Part of the human drama of the Polish aircrash lies in the fact that President Lech Kaczynski had a twin brother Jaroslaw, who shared with him all the tumultous ups and downs of their political and private life.
Jaroslaw never married, and lived with the twins’ now elderly mother Jadwiga. It was a strikingly close family. Many political issues would be hammered out by the twins round her kitchen table.

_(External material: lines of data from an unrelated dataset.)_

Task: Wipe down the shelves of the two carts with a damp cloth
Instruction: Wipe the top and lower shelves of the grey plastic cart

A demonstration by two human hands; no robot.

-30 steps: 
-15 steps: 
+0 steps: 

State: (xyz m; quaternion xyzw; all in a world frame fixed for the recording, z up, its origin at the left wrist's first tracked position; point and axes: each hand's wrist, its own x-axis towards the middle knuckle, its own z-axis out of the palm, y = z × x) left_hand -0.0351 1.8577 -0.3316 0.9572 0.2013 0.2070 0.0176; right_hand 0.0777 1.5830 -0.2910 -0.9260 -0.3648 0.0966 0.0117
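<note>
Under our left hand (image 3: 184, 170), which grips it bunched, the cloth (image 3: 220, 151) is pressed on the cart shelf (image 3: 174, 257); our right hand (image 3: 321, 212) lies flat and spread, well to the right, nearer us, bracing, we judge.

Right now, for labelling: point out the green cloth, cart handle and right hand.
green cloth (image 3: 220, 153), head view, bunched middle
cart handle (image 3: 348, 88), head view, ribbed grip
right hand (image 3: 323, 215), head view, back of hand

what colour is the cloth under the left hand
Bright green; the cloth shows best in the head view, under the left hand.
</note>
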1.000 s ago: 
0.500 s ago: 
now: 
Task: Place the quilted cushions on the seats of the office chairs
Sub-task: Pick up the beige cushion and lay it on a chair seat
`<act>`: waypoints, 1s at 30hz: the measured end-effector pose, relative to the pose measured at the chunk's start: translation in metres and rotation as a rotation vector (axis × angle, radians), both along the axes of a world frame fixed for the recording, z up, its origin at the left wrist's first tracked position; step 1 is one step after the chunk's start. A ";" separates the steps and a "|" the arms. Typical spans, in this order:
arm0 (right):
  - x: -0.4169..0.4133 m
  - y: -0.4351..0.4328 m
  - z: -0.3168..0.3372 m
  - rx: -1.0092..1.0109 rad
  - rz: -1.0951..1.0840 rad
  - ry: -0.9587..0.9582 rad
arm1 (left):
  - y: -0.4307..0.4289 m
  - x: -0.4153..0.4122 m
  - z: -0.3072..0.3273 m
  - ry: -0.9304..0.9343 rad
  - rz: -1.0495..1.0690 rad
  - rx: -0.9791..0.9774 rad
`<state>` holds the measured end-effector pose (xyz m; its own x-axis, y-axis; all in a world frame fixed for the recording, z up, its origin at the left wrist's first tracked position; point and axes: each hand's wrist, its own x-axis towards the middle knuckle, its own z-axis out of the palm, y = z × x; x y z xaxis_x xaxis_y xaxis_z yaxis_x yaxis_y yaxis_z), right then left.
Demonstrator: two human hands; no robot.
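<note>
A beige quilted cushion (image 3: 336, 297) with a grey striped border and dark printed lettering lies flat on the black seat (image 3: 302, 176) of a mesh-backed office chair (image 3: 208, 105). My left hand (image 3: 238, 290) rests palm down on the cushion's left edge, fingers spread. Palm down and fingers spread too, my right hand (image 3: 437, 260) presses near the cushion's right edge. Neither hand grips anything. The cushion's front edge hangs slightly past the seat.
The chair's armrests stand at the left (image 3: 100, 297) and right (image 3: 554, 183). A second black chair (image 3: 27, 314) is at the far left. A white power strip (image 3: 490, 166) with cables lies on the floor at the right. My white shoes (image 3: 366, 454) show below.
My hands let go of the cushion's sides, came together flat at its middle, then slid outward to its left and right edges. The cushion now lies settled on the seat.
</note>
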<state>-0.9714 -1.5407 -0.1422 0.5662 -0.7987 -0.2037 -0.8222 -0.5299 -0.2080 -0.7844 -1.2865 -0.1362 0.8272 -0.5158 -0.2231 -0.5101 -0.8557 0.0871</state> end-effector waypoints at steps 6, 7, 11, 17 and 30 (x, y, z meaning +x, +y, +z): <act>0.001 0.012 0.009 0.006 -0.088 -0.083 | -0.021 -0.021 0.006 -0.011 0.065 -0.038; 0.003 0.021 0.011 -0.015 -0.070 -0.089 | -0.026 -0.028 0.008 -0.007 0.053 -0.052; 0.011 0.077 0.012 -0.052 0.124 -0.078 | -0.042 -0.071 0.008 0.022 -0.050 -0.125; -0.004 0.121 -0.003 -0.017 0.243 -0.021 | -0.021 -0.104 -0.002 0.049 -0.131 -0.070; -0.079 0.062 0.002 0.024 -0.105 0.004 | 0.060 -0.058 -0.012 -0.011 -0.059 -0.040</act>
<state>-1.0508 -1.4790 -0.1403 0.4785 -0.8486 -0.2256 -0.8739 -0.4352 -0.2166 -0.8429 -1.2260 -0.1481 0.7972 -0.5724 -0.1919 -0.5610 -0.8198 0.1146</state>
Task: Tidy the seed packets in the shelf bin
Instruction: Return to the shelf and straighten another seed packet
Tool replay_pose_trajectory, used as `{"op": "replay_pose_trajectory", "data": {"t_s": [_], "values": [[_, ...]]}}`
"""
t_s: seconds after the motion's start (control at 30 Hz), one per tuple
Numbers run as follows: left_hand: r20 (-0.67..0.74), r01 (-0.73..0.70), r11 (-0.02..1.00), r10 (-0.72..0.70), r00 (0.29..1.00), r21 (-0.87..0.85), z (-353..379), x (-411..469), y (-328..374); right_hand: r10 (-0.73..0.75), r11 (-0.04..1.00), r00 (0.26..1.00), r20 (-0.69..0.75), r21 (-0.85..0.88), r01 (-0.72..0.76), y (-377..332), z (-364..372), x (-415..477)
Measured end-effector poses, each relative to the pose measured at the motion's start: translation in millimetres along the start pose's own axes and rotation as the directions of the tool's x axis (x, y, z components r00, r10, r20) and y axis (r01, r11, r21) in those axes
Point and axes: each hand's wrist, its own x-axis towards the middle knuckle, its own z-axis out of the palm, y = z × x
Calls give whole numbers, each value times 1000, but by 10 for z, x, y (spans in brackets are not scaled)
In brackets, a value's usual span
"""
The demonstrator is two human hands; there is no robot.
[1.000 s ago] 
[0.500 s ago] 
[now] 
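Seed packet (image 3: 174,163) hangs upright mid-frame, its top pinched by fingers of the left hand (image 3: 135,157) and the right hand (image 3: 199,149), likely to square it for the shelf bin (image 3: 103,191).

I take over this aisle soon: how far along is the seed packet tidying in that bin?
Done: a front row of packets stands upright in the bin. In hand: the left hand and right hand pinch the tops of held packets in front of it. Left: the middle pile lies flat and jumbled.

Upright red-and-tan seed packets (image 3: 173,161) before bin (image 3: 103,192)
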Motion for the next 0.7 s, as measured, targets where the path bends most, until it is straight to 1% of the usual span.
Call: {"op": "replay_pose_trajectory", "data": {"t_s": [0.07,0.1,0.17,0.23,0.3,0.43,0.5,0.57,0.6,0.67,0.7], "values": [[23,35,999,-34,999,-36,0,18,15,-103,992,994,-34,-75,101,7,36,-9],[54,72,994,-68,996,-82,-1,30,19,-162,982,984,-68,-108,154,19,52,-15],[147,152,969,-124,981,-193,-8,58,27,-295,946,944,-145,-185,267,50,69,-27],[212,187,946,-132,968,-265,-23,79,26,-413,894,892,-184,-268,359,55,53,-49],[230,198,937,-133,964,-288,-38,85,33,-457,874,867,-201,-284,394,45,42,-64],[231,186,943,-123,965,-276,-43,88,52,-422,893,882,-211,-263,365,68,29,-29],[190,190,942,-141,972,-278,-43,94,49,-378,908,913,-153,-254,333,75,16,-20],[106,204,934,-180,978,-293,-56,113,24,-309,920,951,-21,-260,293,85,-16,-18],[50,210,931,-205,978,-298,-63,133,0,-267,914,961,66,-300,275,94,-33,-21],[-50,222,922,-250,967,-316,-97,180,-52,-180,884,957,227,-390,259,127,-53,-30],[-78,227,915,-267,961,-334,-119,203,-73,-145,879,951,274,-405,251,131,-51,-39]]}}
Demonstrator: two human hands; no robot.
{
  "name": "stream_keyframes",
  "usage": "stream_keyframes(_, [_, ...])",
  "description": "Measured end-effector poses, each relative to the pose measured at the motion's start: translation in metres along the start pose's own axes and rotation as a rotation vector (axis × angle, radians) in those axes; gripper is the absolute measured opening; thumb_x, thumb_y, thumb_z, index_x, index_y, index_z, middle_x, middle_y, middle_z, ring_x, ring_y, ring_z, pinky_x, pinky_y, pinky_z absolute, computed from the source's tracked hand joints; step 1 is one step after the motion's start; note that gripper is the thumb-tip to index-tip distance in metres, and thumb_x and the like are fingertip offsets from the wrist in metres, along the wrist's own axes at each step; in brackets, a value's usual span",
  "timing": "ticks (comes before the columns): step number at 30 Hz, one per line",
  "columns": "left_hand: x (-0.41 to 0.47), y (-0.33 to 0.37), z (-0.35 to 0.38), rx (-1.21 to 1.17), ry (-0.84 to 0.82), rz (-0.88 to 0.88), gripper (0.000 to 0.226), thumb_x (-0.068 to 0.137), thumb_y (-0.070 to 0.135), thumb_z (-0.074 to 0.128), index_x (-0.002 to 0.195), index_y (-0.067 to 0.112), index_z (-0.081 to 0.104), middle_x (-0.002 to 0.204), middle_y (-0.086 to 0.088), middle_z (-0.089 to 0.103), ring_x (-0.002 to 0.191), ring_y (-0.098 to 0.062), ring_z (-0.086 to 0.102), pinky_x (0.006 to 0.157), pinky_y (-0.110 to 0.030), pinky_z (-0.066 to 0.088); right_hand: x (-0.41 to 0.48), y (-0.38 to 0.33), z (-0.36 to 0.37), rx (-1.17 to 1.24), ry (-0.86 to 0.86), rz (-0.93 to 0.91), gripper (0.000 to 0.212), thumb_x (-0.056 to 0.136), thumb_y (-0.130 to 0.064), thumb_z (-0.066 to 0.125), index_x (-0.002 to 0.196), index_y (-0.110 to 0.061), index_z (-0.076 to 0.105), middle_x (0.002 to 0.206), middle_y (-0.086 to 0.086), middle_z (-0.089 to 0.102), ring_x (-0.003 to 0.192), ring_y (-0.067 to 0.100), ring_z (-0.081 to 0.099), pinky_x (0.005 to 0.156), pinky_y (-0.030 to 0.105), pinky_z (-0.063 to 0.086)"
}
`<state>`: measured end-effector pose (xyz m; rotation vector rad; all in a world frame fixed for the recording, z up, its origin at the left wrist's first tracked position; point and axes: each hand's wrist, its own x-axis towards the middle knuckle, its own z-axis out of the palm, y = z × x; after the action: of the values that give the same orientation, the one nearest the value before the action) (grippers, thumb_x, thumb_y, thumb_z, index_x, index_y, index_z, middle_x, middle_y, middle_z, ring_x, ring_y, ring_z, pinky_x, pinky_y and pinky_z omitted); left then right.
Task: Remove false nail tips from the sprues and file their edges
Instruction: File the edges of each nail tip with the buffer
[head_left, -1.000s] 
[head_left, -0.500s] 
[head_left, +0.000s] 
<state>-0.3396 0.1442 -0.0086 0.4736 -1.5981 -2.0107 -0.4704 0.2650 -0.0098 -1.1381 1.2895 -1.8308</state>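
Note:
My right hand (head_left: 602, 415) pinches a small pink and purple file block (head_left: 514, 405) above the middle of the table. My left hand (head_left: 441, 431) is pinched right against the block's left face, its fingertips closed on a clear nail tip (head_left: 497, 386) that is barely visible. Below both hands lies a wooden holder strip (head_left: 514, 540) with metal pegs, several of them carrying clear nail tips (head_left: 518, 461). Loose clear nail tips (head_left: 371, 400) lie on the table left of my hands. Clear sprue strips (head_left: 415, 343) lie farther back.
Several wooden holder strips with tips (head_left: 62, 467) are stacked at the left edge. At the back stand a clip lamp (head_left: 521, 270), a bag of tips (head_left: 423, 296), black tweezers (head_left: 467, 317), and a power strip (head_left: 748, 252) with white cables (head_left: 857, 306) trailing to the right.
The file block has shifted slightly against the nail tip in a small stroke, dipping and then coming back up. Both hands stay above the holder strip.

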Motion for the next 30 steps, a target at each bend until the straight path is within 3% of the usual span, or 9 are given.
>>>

It turns out that Jaroslaw too was to have been part of the doomed delegation flying to Katyn for this 70th anniversary commemoration of the massacre of thousands of Poles on Stalin’s orders. Yet in the end he decided to stay at home because their mother had been seriously ill in hospital, a development affecting the timing of a possible announcement by Lech to run for President.
In Jaroslaw’s place on the plane went the twins’ long-time friend and senior party ally Zbigniew Wasserman.
It is almost too painful to write about what Jaroslaw Kaczynski has been through in the past two days.
First, to hear the news. Then to fly to Russia to identify the mutilated remains of his twin brother.
Then to return to Warsaw to greet the President’s coffin.
And, perhaps worst of all, to have to decide how best to break the news to their mother who has not yet been told about the crash, for fear that the shock would kill her in her frail state.
Plus, beyind the inconceivable inner family anguish, to have to think soon about far-reaching political decisions for his shattered PiS party, which has lost so many younger bright hopes (including rising women stars) in the disaster. How best to carry on their life’s work – if at all?